“I’m too old to go to University,” I said. “I’m 48 years of age for crying out loud. I’d never cope with the workload anyway and everyone would think I was a big joke.”
They were my exclamations and excuses as the thought of a career change at my time of life, sunk into my numb brain.
I say numb because the shock of it all had forced me to open a rather old bottle of Chardonnay that I had been keeping for that special occasion.
“Well,” I thought, “It’s pretty special now – a special crisis,” and I plunged in and allowed my mind to wander back to where it had all began.

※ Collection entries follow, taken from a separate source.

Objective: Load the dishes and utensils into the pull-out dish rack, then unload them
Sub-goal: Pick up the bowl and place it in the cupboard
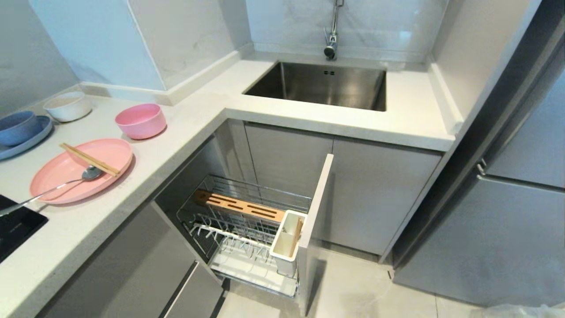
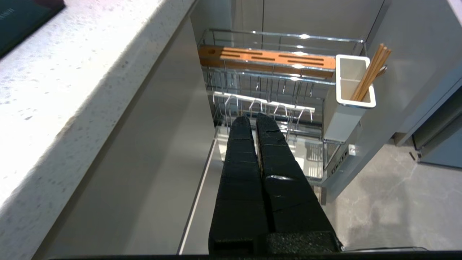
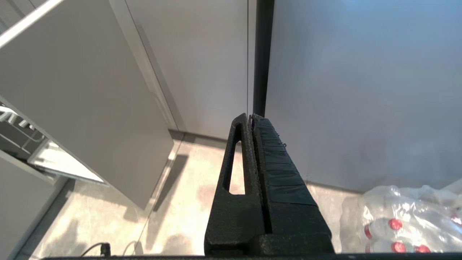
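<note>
Dish rack [image 2: 274, 104] stands pulled out beyond left claw [image 2: 252, 117].

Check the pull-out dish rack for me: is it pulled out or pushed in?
Pulled out. The pull-out dish rack stands clear of the cabinet, its front panel out over the floor, wire basket exposed.
</note>
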You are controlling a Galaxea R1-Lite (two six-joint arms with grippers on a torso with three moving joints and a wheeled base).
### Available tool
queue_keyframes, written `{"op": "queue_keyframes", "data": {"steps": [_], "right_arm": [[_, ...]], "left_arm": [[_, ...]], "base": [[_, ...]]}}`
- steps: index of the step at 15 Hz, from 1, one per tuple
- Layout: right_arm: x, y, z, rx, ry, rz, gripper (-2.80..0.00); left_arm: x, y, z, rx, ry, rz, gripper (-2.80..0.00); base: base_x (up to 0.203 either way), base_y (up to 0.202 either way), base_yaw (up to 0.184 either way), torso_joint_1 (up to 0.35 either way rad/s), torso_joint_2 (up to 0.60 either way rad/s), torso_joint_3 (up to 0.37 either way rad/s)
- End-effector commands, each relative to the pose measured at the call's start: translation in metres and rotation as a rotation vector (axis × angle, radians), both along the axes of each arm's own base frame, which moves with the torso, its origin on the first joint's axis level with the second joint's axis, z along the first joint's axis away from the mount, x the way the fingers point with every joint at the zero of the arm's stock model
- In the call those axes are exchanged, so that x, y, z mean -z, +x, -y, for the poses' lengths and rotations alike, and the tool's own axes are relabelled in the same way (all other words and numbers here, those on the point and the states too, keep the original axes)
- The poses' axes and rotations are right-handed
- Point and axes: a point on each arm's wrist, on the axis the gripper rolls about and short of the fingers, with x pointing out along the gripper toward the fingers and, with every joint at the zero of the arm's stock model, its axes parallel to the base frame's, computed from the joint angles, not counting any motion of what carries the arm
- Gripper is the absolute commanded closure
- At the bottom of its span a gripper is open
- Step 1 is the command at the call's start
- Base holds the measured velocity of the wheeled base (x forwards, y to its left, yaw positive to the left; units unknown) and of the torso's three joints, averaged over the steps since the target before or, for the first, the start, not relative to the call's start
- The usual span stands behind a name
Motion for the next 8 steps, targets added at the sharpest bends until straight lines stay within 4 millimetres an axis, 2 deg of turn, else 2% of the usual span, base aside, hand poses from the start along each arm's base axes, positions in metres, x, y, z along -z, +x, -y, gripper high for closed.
{"op": "queue_keyframes", "data": {"steps": [1, 8], "right_arm": [[0.0, 0.0, 0.0, 0.0, 0.0, 0.0, 0.0], [0.0001, 0.0, 0.0, -0.001, 0.0, -0.001, 0.0]], "left_arm": [[0.0001, -0.0001, 0.0, 0.0, 0.001, 0.001, 0.0], [0.0001, -0.0001, 0.0, 0.0, 0.001, 0.001, 0.0]], "base": [[0.0, 0.0, 0.0, 0.003, 0.0, -0.199], [0.0, 0.0, 0.0, 0.001, 0.0, -0.199]]}}
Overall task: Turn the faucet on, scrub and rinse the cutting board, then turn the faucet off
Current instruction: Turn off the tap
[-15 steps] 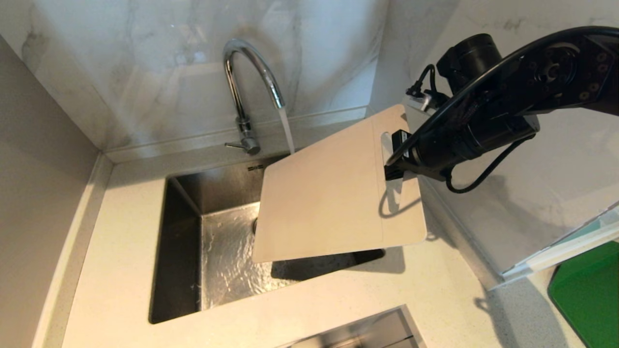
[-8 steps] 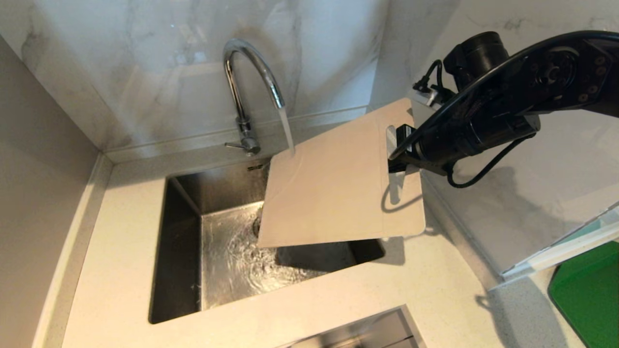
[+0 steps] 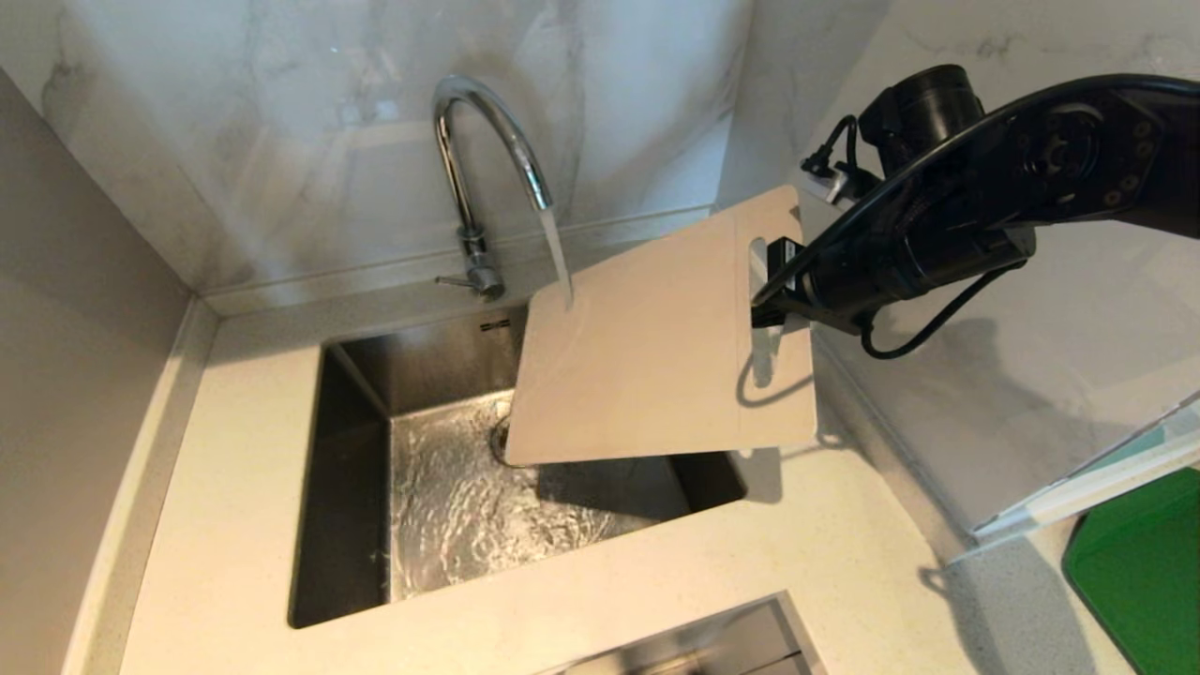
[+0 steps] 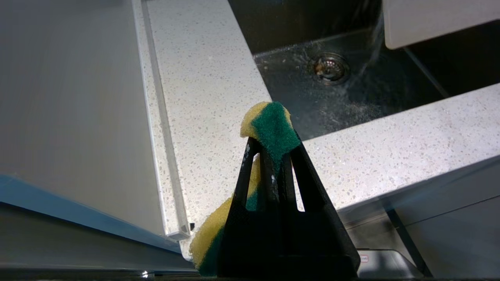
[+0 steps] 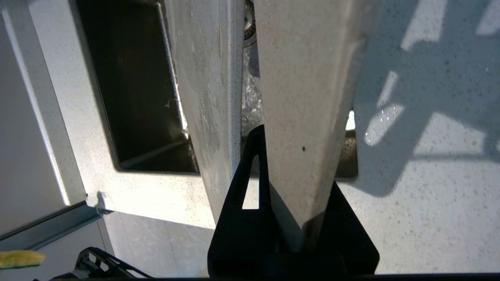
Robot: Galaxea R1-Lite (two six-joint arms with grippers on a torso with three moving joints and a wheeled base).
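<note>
Nearest, a speckled pale tabletop (image 3: 234,487) framing a steel sink (image 3: 356,525) with rippling water on its floor. Left end effector (image 4: 269,156) low beside the tabletop's front edge, clamped tight on a yellow-and-green sponge (image 4: 269,127). Over the sink's far right corner, the cutting board (image 3: 647,366) — thin, pale beige, rounded corners, elongated slot near the raised end — tilted down toward the basin, lower edge above the drain (image 4: 330,68). Right end effector (image 3: 773,281) at the slot, pinched closed on the cutting board. Farthest, the chrome gooseneck faucet (image 3: 469,187) — running, stream landing on the board's upper corner.
</note>
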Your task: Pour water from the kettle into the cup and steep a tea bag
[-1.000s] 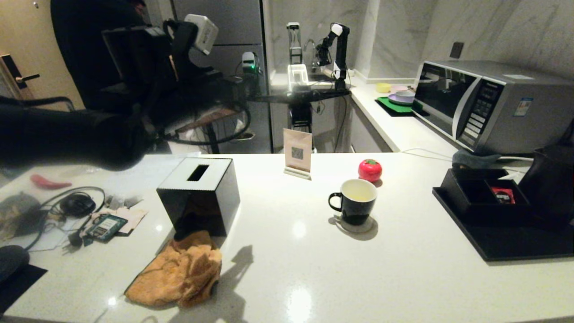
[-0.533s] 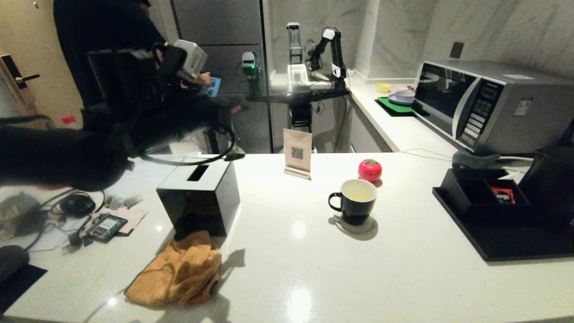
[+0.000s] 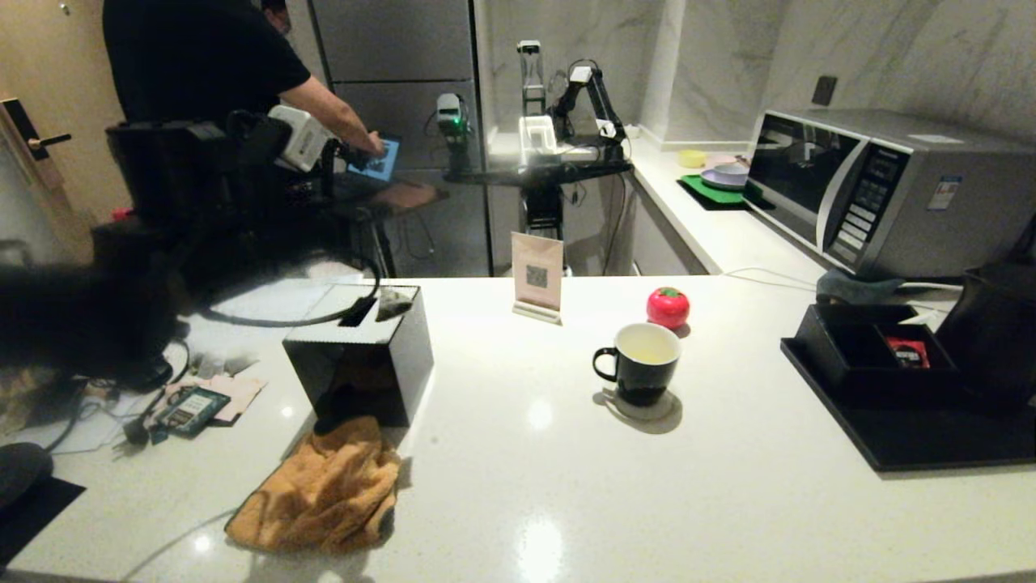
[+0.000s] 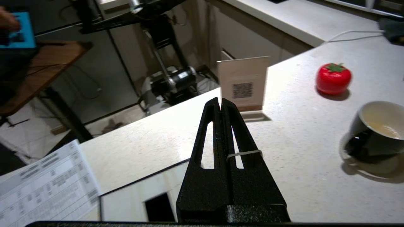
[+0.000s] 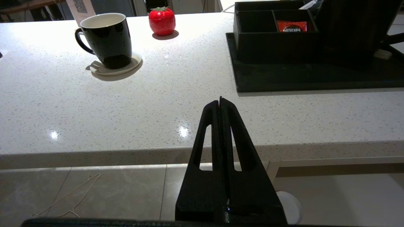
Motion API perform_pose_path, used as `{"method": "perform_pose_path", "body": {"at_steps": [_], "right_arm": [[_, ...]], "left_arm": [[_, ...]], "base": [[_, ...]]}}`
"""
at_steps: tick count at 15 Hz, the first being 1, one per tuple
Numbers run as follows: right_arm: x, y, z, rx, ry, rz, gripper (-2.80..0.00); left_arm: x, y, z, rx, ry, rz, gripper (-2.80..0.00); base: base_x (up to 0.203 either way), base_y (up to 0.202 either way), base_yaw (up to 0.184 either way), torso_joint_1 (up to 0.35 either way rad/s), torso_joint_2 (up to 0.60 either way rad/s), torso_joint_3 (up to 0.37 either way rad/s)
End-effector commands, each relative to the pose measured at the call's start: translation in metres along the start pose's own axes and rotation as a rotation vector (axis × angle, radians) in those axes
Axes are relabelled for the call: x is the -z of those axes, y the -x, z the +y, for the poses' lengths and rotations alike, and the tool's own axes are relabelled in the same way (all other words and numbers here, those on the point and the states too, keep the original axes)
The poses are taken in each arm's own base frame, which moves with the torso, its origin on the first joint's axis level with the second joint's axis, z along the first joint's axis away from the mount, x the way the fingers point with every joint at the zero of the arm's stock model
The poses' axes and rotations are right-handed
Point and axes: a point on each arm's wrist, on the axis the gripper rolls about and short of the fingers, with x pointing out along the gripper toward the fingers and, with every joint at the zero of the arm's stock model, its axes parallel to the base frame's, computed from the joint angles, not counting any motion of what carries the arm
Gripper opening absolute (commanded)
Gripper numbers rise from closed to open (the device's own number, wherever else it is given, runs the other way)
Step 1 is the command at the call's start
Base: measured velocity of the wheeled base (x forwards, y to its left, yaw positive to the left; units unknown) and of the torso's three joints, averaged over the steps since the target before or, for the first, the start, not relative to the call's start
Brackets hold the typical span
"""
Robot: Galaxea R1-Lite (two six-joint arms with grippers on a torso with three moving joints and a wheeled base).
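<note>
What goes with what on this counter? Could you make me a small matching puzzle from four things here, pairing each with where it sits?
Things:
1. cup
2. red tomato-shaped object
3. orange cloth
4. red sachet

Places:
A. in a compartment of the black tray organiser
B. on a round coaster
C. on the counter in front of the black tissue box
D. on the counter just behind the cup

Pairs: 1-B, 2-D, 3-C, 4-A
</note>
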Motion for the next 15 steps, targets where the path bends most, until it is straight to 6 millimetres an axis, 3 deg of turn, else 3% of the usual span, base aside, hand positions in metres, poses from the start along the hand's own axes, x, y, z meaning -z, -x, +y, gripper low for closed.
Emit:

I had been working as a Pastor of a church and all of a sudden, I had reached burnout. All the comments such as, “You should have done this’,” and the, “I don’t agree with what he has done now,” together with the long working days and endless telephone calls and visits, had finally taken their toll and caught up with me. I felt like a squeezed out sponge that had been put through a mangle. I was dry, 48 years old and on the scrap heap with no potential for the future.
It was a time of great anguish for my wife and I. Especially my wife, who because of her love and concern for me, attempted to shelter me from all of the shellfire that threatened to bombard me wherever I went.
However, where does one go when you are in your late forties, especially when you have had a near breakdown? Answer, “Why not consider going to University to train as a social worker?”
That answer came to me as I was talking on the telephone one day to a manager from Social Services. I had met this chap on a number of occasions over the years and he had been a great support to the work of the church in offering financial support for our work with the homeless.
Here he was, challenging me to take a step that I did not think was possible, let alone feasible. I knew nothing about social work.
“Yes you do,” the reply came, “you’ve been doing it for years. You just need to get the professional qualification now.”
I was told that if there was a place on the next course that started in September –(two months away…AARGH), he would arrange for me to be sponsored, as he had been impressed by the work he had seen me carrying out. This would be in the form of a bursary, which would help boost the little that I would be offered on a LEA grant.
A few telephone calls later and I had been accepted for an interview with Social Services plus I had to submit a 2000 word essay on,”Why I want to be a social worker,”
I submitted the essay, attended the interview, which was quite gruelling and took two parts; one in the form of a group work discussion, which was observed and secondly, being grilled by 5 Social Services staff.
Eventually, I was informed that I had been accepted for training and I attended University. To say I was frightened on that first day would be an understatement; I was absolutely petrified. I had visions of walking into the classroom to be greeted by a load of 20 year olds, fresh out of college, brimming with high scoring A’ level results. I could not have been more wrong. Three people were actually older than I was. One woman was 56 years old. The other two were in their early fifties. The rest of the students average ages were between 30 – 45.
I was elated. There I had been worrying that I would be like an old man compared with the rest. I had fretted for nothing. This boosted my confidence greatly and I settled into the introduction period of the Diploma in Social Work and Diploma/Degree in Higher Education courses, with more determination to be successful than I had initially been.
The course length was 2 years in duration with the degree in the third year. This was part attend University and part work in a Social Service Department. This gave excellent hands on experience and helped provide valuable data for the endless essays that I had to write in order to gain each qualification.
Yes, I was very daunted at first when I saw the amount of work that I had to do in order to claim my prize. However, when I actually picked myself up off the floor, where I had collapsed in shock, I was able to rationalise it all and set my self a pace in which I would be able to work to.
Within a very short time, I was writing to the standard required by the University and gaining good marks towards the final year. The time went so fast and before I knew it, I had passed the course and was attending my Graduation day ceremony, complete with mortarboard and gown.
I was fifty years old and I had not only been to University but had gained a very good mark too. I was elated and felt justified in being so. It made me look back and be thankful for all those people who had supported me and had the faith that I could do it. For those who had waited for me to fail, I considered having a “Who said I couldn’t do it?” party but decided that I had nothing to prove. I had all I needed, a recognised qualification and a position as a qualified social worker at Social Services, which was not far from my home.
Since then, I often look back to those dismal days where I felt that I was on the scrap heap of life. It has helped me to see that, where I felt being nearly fifty was far too old to better myself or take a career change, I was very wrong. Being in your fifties is not a negative time. Far from it, it is a time when each individual has reached a level of maturity, yet still has many years of valuable experience to offer, if the openings are there. Sadly, this is not always the case, but the individual should never consider throwing in the towel. Get up and create a way forward for yourself. Do not let anyone stop you through well meaning, “I think you have bit off more than you can chew” comments. Since I qualified, I have worked in Mental Health, Childcare and Bereavement work.
You may be reading this article at this moment and be in a similar predicament that I was in. Be encouraged! Yes it will take hard work but one never gets anywhere without it, do they? The rewards though far outweigh the commitment that you have to invest. Being in your fifties is only the beginning of another decade. Why not make it the decade that will count for you. Go on, go and do it!